What is needed:
Only lines containing the string "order" belong in the answer; copy all of them from the entries.

Information shown:
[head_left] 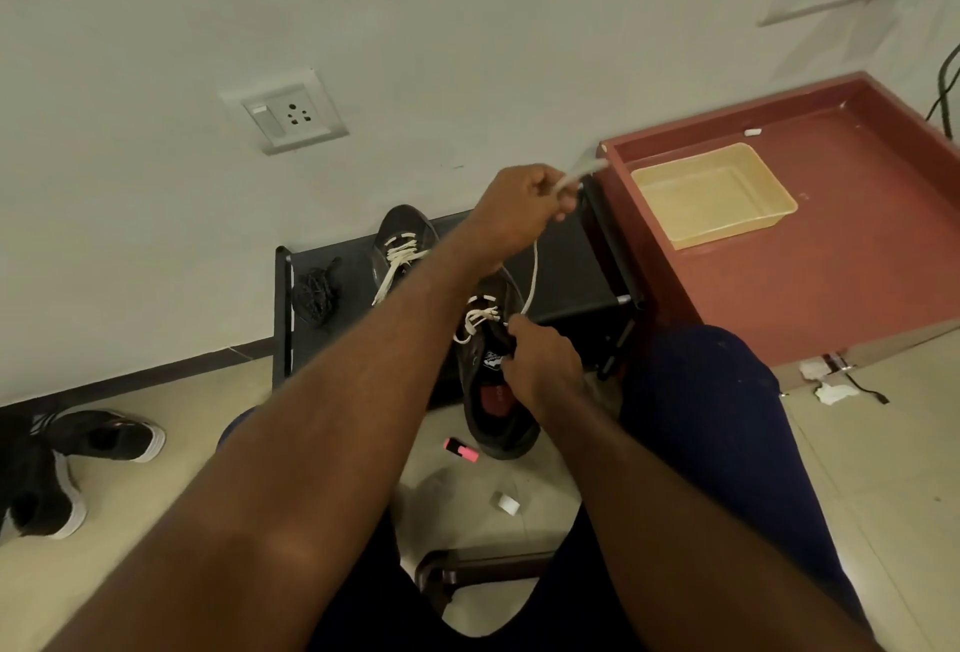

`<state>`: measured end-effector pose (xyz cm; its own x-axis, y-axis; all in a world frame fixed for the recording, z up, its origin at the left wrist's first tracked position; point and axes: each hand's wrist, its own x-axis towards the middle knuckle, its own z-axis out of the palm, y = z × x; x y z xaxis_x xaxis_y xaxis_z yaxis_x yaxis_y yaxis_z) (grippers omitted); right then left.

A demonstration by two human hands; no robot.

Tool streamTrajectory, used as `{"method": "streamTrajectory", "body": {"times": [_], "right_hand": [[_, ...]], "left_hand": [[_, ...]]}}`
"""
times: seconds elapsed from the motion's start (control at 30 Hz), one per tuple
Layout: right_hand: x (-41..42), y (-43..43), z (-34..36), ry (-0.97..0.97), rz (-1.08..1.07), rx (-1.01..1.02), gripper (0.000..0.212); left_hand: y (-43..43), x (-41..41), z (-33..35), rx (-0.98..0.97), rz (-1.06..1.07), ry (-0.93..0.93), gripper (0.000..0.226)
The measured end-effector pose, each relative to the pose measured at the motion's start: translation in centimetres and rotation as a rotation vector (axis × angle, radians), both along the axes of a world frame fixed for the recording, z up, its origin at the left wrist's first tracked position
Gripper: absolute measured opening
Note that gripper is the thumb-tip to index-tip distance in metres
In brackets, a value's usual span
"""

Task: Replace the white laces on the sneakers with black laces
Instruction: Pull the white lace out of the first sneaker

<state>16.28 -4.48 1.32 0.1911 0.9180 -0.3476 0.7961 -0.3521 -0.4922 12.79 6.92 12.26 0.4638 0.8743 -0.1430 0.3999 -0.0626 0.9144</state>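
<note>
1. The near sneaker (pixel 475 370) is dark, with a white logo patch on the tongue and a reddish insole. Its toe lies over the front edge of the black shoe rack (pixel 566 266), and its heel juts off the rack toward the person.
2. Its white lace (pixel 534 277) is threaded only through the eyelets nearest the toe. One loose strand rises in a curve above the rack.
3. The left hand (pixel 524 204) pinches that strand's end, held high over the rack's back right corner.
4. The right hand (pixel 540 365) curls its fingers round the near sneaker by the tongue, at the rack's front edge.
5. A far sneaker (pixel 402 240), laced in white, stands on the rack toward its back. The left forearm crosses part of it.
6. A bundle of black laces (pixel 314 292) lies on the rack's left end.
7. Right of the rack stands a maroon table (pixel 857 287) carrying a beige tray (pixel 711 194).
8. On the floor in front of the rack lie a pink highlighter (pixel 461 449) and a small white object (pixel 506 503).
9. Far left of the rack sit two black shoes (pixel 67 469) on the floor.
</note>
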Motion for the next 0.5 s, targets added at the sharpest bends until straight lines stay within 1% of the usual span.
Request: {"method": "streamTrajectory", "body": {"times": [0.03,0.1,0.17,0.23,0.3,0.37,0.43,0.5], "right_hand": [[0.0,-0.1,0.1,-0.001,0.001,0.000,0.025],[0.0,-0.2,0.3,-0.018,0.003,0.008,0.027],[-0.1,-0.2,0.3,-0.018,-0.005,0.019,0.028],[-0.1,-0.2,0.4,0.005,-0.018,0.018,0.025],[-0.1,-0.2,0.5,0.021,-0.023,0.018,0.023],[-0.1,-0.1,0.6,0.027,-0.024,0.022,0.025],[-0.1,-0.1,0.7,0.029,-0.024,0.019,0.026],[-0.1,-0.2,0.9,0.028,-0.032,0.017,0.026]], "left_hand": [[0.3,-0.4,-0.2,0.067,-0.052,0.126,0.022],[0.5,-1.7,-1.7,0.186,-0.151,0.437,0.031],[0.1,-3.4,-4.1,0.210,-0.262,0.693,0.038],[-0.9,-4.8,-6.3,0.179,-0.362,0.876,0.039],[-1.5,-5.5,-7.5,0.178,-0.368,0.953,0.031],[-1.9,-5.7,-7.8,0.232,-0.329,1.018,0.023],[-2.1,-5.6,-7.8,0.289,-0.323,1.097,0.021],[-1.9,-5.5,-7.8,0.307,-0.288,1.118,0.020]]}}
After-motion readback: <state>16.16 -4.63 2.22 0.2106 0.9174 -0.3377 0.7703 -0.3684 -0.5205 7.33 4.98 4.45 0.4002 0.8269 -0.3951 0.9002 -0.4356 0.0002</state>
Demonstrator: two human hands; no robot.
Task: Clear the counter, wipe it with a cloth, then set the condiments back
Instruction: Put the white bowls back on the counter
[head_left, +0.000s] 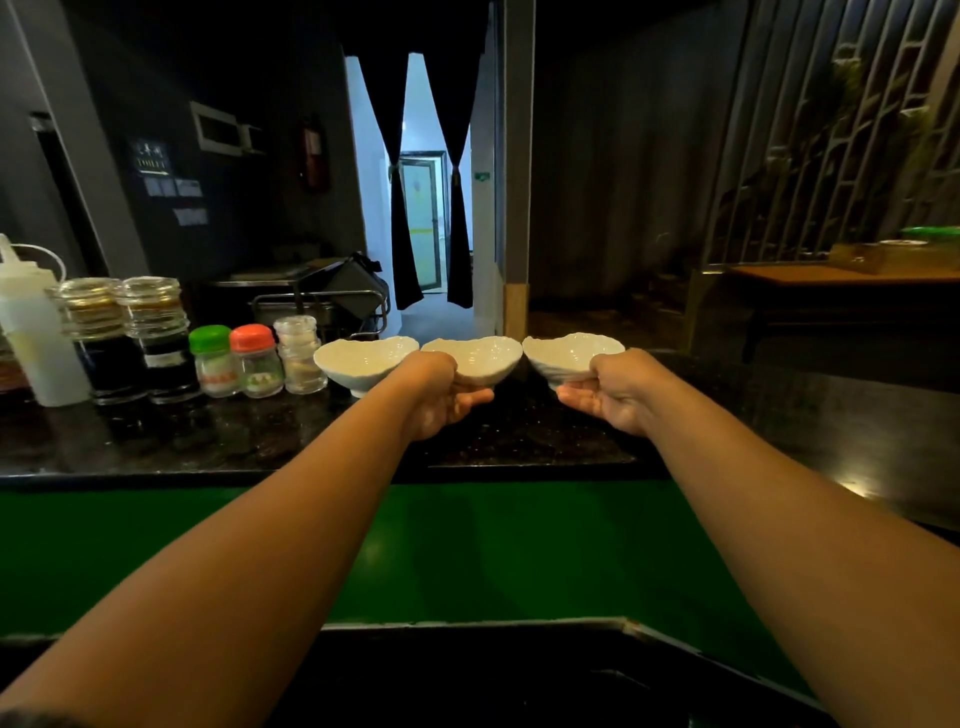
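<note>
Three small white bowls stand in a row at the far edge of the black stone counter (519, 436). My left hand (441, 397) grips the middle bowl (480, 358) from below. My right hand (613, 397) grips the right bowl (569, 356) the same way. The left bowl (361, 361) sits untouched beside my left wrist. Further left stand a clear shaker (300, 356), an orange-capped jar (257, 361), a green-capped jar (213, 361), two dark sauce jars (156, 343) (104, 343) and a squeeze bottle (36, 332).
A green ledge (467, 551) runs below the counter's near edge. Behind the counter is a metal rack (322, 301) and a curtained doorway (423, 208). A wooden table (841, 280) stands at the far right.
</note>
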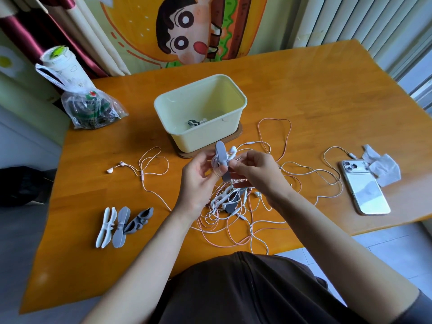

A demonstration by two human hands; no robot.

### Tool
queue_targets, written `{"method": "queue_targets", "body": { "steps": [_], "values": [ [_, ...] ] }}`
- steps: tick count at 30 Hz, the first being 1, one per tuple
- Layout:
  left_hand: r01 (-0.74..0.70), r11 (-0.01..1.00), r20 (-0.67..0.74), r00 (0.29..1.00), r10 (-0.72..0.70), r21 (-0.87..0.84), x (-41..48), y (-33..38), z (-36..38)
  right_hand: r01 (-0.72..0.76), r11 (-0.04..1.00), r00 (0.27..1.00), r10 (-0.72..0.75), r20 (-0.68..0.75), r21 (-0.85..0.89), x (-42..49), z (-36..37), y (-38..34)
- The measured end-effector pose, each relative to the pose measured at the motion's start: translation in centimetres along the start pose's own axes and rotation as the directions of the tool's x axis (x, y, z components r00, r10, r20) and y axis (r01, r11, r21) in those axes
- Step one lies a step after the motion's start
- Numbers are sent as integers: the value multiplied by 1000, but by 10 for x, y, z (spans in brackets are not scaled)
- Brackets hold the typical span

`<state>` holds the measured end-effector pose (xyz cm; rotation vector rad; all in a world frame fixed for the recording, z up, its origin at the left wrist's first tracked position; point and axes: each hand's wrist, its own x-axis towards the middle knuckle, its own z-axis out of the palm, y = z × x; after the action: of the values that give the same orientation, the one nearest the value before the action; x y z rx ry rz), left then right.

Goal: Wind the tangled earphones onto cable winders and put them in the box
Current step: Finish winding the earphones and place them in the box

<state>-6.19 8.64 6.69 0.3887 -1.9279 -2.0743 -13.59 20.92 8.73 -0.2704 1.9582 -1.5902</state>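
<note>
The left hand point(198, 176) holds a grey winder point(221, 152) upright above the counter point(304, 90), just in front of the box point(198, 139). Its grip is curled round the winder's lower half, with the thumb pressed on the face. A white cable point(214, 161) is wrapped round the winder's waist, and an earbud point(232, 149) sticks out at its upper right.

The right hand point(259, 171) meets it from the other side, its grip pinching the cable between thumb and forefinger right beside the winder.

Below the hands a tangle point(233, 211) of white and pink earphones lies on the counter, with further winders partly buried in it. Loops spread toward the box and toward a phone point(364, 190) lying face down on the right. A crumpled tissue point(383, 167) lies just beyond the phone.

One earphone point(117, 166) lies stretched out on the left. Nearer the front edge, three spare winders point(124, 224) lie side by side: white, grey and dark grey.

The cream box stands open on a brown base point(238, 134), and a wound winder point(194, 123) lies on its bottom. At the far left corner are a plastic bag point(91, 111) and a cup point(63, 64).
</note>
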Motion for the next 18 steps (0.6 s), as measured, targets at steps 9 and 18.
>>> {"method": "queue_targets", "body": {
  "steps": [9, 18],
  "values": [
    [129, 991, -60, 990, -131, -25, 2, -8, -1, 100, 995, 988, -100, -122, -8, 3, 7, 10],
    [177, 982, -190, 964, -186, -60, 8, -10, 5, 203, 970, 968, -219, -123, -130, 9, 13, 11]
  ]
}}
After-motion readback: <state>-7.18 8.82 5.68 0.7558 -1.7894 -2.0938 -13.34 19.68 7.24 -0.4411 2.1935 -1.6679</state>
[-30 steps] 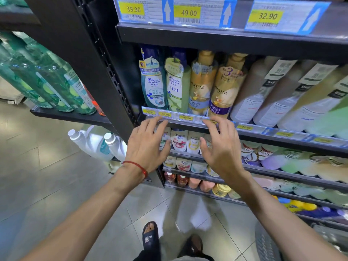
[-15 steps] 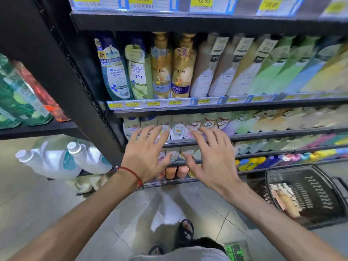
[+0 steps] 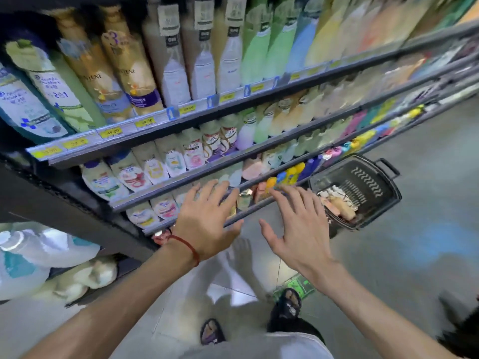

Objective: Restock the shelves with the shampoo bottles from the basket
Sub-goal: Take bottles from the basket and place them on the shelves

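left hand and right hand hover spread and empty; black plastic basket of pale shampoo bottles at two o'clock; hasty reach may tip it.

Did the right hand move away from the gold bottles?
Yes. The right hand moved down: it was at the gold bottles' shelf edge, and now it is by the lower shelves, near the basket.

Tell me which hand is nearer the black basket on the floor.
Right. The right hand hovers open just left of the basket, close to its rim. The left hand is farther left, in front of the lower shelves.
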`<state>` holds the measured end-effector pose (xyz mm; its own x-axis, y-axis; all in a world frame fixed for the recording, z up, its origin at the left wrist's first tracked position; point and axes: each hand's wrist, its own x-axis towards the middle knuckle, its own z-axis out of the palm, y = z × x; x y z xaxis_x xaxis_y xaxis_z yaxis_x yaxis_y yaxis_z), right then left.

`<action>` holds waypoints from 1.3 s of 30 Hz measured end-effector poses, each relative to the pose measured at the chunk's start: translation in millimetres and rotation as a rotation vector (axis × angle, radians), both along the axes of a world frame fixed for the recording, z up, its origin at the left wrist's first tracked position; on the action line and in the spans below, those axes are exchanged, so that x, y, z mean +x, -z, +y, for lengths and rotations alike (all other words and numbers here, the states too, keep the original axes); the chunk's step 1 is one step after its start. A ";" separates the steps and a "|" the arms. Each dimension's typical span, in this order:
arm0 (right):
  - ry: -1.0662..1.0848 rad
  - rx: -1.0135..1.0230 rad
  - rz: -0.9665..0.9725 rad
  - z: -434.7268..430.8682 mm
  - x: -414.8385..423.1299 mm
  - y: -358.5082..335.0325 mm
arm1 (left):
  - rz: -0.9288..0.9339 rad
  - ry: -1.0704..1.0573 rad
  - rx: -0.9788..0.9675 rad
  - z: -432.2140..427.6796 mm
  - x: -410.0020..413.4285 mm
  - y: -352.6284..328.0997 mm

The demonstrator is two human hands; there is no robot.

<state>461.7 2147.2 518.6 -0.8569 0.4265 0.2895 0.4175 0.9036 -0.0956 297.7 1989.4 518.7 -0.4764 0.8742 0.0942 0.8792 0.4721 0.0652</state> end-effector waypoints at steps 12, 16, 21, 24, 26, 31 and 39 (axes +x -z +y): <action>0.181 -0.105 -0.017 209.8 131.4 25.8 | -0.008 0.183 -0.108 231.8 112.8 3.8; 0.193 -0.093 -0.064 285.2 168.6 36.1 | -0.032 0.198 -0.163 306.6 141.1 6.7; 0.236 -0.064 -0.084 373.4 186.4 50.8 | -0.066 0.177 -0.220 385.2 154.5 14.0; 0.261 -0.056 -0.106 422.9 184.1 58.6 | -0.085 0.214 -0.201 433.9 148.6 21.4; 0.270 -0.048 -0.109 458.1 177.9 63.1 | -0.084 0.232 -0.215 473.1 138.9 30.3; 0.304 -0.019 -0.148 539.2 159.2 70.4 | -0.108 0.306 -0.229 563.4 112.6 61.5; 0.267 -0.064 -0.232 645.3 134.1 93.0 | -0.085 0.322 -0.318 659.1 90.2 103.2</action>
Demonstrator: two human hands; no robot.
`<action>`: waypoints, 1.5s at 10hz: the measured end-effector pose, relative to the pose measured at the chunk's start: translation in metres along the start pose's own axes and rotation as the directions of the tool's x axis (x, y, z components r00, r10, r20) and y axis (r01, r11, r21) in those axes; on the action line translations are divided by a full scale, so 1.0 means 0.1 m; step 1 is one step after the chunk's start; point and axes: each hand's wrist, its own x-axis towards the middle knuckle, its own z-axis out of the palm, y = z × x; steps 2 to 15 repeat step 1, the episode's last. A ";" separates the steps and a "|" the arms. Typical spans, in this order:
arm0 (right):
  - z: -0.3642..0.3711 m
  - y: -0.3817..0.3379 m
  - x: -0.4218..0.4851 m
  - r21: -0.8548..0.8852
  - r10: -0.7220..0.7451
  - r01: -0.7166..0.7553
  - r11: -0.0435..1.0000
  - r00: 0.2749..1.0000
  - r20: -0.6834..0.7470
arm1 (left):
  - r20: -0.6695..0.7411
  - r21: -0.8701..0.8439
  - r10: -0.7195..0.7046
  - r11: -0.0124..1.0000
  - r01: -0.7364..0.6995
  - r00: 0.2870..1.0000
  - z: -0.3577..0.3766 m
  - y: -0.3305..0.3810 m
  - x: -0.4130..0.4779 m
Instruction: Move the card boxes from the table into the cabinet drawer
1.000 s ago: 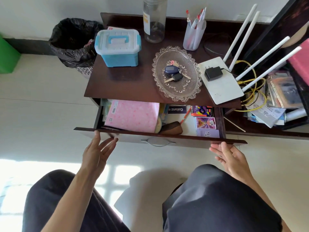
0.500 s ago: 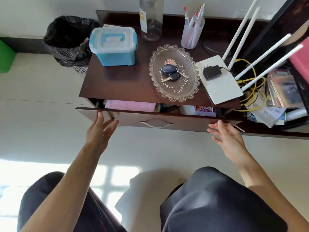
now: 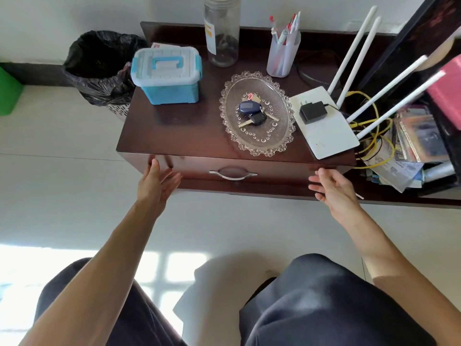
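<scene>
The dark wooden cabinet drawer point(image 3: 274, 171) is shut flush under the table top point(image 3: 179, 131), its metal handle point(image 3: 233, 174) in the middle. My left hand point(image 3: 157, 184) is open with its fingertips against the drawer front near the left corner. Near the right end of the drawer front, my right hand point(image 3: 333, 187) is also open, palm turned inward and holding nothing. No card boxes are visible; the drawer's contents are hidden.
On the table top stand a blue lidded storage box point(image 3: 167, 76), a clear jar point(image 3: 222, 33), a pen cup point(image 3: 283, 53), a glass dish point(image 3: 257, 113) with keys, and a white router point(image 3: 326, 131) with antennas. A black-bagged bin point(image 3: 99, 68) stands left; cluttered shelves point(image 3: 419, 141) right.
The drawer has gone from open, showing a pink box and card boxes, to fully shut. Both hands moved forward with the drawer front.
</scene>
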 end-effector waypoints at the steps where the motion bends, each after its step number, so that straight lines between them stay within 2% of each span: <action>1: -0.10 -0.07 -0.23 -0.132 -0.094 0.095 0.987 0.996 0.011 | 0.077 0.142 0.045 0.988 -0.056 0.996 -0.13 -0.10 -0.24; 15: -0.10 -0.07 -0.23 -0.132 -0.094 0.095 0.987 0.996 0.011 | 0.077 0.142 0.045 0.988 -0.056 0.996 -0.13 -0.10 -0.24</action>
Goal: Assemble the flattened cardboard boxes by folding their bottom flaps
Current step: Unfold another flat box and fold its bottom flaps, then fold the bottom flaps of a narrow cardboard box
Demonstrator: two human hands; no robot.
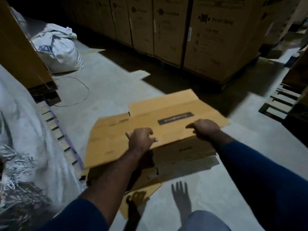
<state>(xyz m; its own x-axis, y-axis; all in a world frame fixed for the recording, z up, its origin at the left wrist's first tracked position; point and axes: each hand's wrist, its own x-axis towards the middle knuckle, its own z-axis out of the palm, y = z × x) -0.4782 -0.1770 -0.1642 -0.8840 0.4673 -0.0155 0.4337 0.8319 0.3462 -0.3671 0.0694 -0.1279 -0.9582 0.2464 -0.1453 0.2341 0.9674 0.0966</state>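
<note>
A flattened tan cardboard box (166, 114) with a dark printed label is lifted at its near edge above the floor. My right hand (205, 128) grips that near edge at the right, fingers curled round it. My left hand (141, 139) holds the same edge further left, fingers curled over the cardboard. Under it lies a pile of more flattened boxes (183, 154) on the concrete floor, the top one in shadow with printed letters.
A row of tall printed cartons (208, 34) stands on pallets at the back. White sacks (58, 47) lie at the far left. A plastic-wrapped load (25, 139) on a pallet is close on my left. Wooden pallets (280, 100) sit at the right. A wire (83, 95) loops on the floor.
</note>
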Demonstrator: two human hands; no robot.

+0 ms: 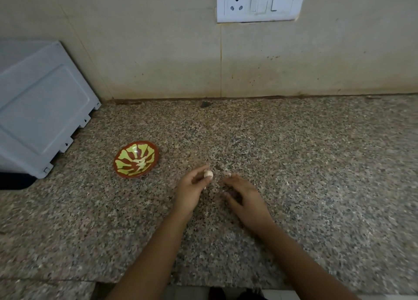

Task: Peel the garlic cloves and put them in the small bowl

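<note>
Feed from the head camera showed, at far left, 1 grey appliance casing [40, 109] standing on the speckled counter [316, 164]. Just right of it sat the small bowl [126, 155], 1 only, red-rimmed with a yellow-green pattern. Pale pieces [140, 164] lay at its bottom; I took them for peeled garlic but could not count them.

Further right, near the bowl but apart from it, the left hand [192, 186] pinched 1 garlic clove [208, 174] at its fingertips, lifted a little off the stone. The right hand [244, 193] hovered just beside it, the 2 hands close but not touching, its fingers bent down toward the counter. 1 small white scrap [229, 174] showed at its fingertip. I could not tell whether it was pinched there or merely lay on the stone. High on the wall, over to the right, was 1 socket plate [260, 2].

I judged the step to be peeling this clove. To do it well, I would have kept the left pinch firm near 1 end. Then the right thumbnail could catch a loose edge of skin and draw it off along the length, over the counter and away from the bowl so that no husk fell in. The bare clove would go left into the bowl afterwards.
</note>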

Response area:
`<action>` holds waypoints from 1.3 s of 30 Hz measured end-effector poses, each relative to the pose measured at the chunk's start: translation in millimetres and rotation as a rotation vector (axis × angle, radians), both along the axes of a world frame fixed for the recording, z up, its origin at the left wrist's first tracked position; on the action line and in the spans below, those axes are exchanged, so that x, y, z mean +x, -z, +y, for lengths and rotations alike (all other words and numbers here, the states too, keep the original axes); the chunk's step 1 is one step after its start. A ";" separates the steps and a "|" the arms. Each dimension's typical span, in this order:
`<action>`: waypoints, 1.5s at 10hz: the measured end-effector pose, relative to the pose measured at the chunk's start: translation in metres along the start pose's own axes and rotation as the directions of the tool's x axis (x, y, z components r00, r10, r20) and y axis (r01, r11, r21) in those axes; on the action line translations are divided by a full scale, so 1.0 means 0.1 m; step 1 is one step after the chunk's start; point and axes: each hand's wrist, its own x-axis towards the middle knuckle, its own z-axis out of the palm, y = z × x; steps 2 to 15 repeat step 1, the episode's last. A ";" separates the steps and a "|" the arms. Typical spans, in this order:

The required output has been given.